» **PROBLEM REQUIREMENTS**:
Restate word for word the lines in the listing below, starting at the line containing "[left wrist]" and ending at the line containing "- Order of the", both included; leave out the rest.
#####
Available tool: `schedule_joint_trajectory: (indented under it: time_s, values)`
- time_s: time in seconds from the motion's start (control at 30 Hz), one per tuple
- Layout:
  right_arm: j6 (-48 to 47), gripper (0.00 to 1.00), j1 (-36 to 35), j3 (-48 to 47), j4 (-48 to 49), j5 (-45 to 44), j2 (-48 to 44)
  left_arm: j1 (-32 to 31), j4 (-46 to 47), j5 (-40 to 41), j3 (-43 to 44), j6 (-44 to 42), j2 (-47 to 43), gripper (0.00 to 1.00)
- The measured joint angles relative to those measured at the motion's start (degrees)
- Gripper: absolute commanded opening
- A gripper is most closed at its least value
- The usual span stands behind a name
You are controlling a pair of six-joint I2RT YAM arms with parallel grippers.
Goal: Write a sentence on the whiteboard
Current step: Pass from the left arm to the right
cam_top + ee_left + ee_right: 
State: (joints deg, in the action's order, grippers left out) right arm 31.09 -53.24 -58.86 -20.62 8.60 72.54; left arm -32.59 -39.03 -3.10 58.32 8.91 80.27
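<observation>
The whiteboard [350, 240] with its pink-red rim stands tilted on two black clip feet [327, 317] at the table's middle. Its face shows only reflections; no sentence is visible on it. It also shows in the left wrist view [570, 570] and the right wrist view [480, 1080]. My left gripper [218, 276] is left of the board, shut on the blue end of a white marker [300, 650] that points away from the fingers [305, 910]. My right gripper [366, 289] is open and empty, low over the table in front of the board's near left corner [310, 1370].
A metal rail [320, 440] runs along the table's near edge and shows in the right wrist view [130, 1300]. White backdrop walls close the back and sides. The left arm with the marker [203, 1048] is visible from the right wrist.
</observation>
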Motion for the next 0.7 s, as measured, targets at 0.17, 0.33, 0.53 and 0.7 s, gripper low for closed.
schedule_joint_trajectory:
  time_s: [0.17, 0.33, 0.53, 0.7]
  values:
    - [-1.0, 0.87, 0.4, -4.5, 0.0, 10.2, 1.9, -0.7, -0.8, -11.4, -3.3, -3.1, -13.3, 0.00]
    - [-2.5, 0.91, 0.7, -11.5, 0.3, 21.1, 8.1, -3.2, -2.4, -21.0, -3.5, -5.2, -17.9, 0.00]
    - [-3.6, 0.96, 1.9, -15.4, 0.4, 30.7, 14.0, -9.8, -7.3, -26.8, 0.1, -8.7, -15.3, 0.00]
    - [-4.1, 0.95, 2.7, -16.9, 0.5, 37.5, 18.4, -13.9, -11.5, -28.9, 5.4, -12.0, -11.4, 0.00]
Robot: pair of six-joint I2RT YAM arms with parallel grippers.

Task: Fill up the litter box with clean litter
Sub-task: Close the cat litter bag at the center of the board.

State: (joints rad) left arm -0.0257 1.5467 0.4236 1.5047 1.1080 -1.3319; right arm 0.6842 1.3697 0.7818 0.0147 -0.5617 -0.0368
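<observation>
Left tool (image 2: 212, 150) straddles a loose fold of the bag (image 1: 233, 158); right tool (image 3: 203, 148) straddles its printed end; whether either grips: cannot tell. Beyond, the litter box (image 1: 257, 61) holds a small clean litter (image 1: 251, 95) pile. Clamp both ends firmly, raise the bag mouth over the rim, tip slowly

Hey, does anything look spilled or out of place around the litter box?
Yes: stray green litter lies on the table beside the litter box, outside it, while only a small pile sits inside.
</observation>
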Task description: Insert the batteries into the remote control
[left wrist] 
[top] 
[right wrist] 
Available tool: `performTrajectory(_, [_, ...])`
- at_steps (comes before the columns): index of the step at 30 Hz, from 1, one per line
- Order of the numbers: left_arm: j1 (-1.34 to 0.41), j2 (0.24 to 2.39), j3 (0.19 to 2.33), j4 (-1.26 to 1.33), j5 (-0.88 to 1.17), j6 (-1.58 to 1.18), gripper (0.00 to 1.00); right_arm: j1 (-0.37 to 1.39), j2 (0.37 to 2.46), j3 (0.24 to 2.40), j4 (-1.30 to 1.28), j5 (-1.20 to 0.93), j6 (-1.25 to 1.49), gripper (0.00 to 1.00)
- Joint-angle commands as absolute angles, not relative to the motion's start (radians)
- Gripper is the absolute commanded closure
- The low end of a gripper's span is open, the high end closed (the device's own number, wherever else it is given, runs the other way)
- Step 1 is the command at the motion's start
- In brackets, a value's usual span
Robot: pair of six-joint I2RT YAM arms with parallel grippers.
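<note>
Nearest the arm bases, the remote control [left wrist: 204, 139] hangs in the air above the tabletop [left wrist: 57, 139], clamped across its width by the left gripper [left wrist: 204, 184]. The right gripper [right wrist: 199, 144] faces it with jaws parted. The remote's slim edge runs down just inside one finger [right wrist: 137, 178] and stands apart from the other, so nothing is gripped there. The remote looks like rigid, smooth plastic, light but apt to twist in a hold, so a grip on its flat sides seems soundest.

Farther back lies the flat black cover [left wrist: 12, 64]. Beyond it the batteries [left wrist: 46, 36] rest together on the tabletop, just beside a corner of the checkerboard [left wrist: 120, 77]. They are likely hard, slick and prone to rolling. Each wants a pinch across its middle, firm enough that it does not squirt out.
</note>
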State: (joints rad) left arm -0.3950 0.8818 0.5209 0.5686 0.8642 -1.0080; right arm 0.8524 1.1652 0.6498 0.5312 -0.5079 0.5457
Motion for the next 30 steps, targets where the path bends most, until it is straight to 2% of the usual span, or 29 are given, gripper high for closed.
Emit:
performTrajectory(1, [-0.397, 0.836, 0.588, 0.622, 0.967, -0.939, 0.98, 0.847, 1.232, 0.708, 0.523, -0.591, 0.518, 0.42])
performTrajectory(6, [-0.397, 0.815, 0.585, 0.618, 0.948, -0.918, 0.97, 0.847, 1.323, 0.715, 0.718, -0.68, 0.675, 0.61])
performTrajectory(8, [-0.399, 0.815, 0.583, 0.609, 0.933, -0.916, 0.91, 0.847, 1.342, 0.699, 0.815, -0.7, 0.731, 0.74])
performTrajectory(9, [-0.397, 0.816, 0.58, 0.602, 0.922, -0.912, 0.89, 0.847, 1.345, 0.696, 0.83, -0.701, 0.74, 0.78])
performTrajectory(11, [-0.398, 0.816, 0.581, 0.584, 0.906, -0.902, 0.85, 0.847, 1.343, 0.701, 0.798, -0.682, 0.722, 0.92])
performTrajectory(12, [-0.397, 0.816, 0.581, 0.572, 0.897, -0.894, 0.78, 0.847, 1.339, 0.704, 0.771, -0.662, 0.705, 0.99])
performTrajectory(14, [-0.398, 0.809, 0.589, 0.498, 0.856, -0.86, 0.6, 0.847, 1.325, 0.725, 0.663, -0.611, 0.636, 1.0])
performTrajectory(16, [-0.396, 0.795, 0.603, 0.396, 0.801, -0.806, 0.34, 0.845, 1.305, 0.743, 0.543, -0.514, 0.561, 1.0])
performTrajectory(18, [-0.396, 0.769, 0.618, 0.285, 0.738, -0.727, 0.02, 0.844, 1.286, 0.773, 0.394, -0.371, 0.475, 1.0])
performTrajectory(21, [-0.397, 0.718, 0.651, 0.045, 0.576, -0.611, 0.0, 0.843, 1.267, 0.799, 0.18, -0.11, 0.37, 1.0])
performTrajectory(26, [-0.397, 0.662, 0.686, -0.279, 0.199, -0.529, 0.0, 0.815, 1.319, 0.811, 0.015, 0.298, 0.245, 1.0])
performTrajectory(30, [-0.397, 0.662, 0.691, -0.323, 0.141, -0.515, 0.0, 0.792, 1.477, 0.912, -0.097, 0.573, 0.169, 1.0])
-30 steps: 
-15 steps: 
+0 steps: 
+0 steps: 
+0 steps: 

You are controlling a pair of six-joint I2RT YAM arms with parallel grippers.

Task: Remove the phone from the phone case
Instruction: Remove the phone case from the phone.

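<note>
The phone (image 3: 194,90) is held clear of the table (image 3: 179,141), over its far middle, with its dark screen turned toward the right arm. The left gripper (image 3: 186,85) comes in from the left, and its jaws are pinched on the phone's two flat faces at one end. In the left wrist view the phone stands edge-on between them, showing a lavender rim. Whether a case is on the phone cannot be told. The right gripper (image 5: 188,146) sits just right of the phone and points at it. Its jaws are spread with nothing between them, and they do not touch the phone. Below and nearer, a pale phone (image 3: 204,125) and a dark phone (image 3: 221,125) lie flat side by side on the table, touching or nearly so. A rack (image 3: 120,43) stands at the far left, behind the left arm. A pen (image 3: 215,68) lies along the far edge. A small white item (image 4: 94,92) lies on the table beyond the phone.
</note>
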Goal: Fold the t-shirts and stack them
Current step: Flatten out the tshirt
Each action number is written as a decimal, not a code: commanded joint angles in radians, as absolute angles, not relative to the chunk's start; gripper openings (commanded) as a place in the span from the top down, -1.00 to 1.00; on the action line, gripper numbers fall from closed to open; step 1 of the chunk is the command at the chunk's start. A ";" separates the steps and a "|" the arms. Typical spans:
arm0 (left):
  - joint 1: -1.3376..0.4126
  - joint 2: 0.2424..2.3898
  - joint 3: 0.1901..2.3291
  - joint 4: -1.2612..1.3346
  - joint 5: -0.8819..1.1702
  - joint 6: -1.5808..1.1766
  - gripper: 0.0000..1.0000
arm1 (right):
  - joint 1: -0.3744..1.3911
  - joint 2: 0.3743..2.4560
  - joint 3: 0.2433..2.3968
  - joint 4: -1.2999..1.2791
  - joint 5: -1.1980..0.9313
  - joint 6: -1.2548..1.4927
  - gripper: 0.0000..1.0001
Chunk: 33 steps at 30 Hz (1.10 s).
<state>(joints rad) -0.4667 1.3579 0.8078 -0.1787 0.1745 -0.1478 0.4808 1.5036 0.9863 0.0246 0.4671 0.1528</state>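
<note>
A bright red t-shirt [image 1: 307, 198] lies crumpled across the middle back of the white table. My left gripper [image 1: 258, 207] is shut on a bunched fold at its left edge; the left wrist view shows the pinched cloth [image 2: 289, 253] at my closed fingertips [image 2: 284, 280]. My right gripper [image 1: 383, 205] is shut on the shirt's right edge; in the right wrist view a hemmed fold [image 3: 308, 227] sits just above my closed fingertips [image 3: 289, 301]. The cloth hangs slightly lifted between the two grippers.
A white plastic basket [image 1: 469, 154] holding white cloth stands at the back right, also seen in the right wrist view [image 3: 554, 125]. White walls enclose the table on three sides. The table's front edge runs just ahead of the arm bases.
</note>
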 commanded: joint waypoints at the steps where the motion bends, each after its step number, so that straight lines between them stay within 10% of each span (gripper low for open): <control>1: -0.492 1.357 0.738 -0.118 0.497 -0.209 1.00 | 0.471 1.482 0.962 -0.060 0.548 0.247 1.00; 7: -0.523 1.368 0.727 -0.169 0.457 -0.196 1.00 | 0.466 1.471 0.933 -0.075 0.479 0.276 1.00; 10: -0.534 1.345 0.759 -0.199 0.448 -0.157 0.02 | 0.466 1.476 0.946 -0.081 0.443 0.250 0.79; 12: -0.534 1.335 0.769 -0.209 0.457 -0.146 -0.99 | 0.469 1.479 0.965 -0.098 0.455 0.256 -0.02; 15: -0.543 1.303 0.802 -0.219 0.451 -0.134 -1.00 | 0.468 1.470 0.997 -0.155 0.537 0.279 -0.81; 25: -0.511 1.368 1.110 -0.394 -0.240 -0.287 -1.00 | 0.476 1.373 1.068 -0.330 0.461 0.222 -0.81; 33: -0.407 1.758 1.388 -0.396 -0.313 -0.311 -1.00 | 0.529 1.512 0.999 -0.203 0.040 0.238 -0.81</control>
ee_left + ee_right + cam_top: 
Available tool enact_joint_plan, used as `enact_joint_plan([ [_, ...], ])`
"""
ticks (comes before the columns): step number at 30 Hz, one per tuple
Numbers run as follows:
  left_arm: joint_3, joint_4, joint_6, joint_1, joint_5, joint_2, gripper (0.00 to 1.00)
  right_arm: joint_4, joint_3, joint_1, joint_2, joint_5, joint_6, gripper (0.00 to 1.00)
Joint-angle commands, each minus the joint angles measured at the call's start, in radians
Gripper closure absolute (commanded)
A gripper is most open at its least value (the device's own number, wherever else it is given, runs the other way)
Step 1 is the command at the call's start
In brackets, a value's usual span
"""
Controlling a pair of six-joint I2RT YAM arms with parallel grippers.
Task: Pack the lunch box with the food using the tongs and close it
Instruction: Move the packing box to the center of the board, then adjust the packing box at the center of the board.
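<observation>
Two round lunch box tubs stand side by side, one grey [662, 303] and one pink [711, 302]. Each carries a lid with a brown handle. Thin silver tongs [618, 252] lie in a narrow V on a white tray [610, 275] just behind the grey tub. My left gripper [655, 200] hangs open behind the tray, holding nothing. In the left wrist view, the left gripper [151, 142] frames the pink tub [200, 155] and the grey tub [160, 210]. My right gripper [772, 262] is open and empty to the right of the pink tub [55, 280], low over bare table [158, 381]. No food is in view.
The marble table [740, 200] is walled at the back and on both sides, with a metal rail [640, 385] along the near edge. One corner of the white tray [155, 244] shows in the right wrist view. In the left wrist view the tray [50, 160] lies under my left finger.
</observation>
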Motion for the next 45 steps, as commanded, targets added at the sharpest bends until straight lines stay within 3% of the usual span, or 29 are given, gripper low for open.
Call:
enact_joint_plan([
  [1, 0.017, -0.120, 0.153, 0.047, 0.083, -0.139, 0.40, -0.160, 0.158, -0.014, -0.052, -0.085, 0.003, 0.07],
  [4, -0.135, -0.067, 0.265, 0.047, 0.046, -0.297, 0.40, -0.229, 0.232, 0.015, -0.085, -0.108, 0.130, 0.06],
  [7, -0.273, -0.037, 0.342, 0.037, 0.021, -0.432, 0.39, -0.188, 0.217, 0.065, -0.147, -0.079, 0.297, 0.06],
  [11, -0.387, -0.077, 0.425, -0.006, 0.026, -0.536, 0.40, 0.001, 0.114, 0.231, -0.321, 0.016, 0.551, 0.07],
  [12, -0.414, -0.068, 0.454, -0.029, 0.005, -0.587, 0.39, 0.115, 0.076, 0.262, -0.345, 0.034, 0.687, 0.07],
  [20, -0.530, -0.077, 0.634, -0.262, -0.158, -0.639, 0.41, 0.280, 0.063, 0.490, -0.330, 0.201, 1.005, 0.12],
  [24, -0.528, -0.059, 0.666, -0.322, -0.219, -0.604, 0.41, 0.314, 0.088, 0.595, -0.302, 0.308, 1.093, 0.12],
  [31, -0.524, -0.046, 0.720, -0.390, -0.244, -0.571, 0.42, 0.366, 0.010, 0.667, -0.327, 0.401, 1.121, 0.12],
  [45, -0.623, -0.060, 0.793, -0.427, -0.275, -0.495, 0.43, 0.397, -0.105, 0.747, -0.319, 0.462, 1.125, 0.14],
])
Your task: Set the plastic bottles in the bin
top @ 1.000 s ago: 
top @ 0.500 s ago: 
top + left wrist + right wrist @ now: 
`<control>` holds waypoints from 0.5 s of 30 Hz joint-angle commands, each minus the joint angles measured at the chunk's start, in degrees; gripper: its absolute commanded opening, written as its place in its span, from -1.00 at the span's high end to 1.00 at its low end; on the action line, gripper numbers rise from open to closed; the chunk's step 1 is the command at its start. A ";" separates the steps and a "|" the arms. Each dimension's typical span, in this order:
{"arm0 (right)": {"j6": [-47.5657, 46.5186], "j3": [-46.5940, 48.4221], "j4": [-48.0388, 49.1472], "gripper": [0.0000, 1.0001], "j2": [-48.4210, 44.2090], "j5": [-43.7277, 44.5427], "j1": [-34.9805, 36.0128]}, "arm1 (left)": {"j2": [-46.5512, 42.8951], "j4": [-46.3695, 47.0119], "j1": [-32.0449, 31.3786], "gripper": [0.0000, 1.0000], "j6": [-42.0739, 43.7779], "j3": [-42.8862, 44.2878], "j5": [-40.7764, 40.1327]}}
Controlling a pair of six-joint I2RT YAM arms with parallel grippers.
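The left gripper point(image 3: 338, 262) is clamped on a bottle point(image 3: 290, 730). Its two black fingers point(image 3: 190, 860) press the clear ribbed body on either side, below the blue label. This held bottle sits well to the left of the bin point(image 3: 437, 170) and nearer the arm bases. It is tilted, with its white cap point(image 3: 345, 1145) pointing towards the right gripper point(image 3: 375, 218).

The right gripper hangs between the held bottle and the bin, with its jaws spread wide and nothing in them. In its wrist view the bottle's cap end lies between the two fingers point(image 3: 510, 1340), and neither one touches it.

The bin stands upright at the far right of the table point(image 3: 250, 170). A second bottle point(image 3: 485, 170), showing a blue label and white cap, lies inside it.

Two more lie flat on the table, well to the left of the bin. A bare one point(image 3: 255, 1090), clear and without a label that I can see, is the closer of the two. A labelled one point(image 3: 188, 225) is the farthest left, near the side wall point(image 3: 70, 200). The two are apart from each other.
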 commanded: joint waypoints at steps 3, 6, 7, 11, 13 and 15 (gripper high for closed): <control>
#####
» **SOLUTION BELOW**:
[left wrist] 
[top] 
[right wrist] 
Available tool: `performTrajectory(_, [_, ...])`
- at_steps (comes before the columns): index of the step at 30 Hz, from 1, one per line
- Order of the numbers: left_arm: j1 (-1.34 to 0.41), j2 (0.24 to 2.39), j3 (0.19 to 2.33), j4 (-1.26 to 1.33), j5 (-0.88 to 1.17), j6 (-1.58 to 1.18), gripper (0.00 to 1.00); right_arm: j1 (-0.37 to 1.39), j2 (0.37 to 2.46), j3 (0.24 to 2.40), j4 (-1.30 to 1.28), j5 (-1.20 to 0.93), j6 (-1.25 to 1.49), gripper (0.00 to 1.00)

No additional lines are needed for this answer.